MS. HARF: No, I wouldn’t say that. It’s a different kind of engagement. So first, we didn’t think that in this environment, after some of the actions we’ve seen over the past 24 hours, not in response to any one thing but the totality of the actions on both sides, that it was conducive for the Secretary to travel back to the region right now. But that doesn’t mean we disengaged. The team remains on the ground deeply engaged with both sides, and again, as I just said, the Secretary’s had phone conversations with both parties today.
So again, in Brussels, he had five bilats about really important issues today, including Ukraine. So it’s not that he just decided not to go and just took a 24-hour vacation. He has other things he’s focused on. He’s had important phone calls with both parties today. We will remain engaged, we will remain in contact with both parties, and our team will remain on the ground to see if we can get the two parties to move this process forward.
QUESTION: But whose side (inaudible)?
MS. HARF: I’m not going to play the blame game. I’m really not. I know it’s a tempting question to ask.
QUESTION: Picking favorites.
MS. HARF: We’ve seen unhelpful actions on both sides, but I would also reiterate that both sides have made courageous decisions throughout this process, and we believe there’s still room and time for the two parties to keep doing so.
MS. HARF: Anything else on Middle East peace?
QUESTION: I was wondering if you could just talk a little bit about when you became aware of the unhelpful actions. Because it seemed with some of the conflicting statements, as the news was coming out of the Middle East, that it would have come as a surprise or that the U.S. side was caught off guard. Can you talk a little bit about that?
MS. HARF: Well, I’m not going to further outline what those unhelpful actions were on each side, so unfortunately, I can’t get into more of a tick-tock. But I think the sense that emerged over the last 24 hours – certainly now probably more like 36 – that both sides had taken some unhelpful actions.

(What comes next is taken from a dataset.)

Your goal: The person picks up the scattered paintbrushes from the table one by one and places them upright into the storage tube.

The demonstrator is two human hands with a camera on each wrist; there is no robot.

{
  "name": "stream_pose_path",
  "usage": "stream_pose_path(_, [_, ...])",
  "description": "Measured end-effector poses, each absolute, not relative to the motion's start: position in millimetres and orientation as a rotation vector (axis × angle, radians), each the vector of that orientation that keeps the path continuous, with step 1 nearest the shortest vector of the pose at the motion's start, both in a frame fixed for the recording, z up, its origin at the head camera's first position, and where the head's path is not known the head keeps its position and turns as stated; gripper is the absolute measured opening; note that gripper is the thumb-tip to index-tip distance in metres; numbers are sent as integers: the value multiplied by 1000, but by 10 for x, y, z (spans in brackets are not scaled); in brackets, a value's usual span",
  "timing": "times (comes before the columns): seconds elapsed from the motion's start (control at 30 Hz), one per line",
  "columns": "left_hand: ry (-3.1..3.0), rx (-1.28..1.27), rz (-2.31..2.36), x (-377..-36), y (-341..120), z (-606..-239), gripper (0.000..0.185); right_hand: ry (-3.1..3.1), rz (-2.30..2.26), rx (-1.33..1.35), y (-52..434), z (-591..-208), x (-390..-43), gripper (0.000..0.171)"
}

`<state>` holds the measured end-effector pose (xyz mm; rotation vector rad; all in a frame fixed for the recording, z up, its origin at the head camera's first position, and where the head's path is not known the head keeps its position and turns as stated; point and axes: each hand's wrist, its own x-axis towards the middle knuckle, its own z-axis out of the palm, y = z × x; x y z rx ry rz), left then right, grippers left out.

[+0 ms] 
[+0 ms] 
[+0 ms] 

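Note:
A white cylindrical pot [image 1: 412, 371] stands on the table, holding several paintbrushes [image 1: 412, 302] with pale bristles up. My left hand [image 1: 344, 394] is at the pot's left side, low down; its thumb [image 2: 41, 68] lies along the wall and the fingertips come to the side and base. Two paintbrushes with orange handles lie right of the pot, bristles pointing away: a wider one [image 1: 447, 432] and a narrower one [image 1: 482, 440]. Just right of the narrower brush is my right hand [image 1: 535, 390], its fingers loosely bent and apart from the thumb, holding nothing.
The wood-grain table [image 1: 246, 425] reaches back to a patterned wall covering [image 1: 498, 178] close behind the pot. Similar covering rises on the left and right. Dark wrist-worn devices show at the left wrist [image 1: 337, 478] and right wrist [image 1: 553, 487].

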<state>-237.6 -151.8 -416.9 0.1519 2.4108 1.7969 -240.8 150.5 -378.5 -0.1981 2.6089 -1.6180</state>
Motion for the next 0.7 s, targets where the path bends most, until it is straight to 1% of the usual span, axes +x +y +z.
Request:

And the Secretary – I mean, I stood up here in the briefing room yesterday and said he was still going – there was a decision made shortly after that he would not be.
So it’s a very fluid situation and I don’t think anyone can accuse him of not being willing to go or engage, but this just wasn’t the right time for him to do so.
QUESTION: So were you caught off guard?
QUESTION: Will he come home this weekend?
MS. HARF: He is scheduled to come home this weekend after Morocco, yes.
QUESTION: And --
QUESTION: Were you caught off guard, then --
MS. HARF: I’m not going to --
QUESTION: -- by the Palestinian actions?
MS. HARF: It’s – I’m not going to characterize it any further, Said. It’s a fluid situation. It’s moving very quickly. I’m not going to characterize privately what our discussions looked like leading up to or during or after any of these actions.
QUESTION: So do you feel that Abbas maybe committed an underhanded thing by going right before the Secretary of State --
MS. HARF: I am not at all going to play this blame game.
QUESTION: -- was about to leave?
MS. HARF: We saw unhelpful actions on both sides. I am not going to further characterize the actions of either party in any way.
QUESTION: But he did catch you by surprise, right?
MS. HARF: I’m not going to further characterize it, Said. Anything else on Middle East peace?
QUESTION: Were you fully briefed on his decision in advance?
MS. HARF: I was not, no. I was out here briefing you all. I’m not going to get into what the discussions with the team were like before, during, or after these conversations.